Author Michael Tomasky ('Dems Fighting Words', The American Prospect, Aug. 26, 2006 once observed that he Republicans s are "unified around a central idea which can be expressed in both positive and negative language: that they are the conservators of liberty and morality, and that liberals are sending the country to hell in overdrive. Whatever Republicans do or don't believe they believe in those two hypotheses. This unity gives them their passion."

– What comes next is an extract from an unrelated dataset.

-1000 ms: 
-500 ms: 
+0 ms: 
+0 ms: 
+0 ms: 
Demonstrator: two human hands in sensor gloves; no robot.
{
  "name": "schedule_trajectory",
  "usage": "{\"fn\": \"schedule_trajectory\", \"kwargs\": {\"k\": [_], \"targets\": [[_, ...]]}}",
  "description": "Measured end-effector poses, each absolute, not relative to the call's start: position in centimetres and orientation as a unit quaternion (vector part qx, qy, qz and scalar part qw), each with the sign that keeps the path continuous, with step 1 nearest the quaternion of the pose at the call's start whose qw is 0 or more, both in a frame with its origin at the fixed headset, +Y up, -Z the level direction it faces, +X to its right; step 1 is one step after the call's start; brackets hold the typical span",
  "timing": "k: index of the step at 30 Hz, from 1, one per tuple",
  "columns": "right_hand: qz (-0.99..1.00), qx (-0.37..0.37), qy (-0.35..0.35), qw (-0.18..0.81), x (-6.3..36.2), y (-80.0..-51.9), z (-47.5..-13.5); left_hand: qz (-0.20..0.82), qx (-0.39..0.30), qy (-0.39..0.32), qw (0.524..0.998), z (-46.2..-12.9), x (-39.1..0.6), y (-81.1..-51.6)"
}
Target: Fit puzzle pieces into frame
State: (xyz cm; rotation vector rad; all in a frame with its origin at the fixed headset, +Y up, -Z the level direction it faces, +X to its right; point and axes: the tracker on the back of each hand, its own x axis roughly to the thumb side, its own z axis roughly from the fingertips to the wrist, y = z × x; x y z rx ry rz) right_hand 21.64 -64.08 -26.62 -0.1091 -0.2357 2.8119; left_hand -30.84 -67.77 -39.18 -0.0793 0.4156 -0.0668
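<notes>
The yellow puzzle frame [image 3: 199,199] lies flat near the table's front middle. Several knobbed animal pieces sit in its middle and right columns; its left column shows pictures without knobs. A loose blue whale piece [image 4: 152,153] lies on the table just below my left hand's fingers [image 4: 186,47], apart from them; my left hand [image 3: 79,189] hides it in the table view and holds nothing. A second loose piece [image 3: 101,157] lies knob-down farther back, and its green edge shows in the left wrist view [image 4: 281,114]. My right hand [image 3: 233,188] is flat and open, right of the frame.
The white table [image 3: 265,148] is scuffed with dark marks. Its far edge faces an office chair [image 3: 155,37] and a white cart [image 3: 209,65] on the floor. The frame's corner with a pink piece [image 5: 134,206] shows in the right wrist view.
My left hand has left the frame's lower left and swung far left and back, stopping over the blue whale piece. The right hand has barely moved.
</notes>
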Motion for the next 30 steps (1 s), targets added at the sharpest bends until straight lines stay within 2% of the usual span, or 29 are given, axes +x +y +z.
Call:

I'd add that it also gives them their power of continually beating the Milquetoast Dems in political showdowns, whether in dealing with budget face offs, taxes, raising the debt ceiling, or in Supreme Court nomination battles such as now transpiring in the wake of Scalia's death,
In effect, the Repubs KNOW what they are fighting for, the Democrats do not. (Else they wouldn't so often splinter in their voting - as with the Bush tax cuts in 2001 and later in extending them, and also on the TPP etc). Tomasky argues that the Dems have paid a huge price in lost voters for their turning to "reason and balanced" talk, rather than appealing to emotions (at least some of the time) like the Rs do. In addition, their lack of aggression at critical points
during the past 30 years - when they had the opportunity to define themselves-
have left many others yawning and not too impressed- hence the conscious choice
to be independents - like me.
Basically, the Dems eschewed political point-making and "hard nosed", no-holds barred political partisanship sometime in the early 70s. They thereby lost their political balls even as a Dem mutation (DLC known as 'Democrats for the Leisure class') surfaced to make them more like the Repukes in one way (moving away from FDR's norms via deregulation, privatization etc.) but less in another (less fight for social benefits, fewer daring actions to thwart R nonsense) Thus, they replaced the hard nosed, brass knuckles style with discussing fact-based policy points, which appeal to "reason" and "temperance" but do little or nothing for core partisans. The very people Dems need to get out to the polls each mid-term election. As he observes:
"Apart from judicial battles, the Democrats don't have much fight in them."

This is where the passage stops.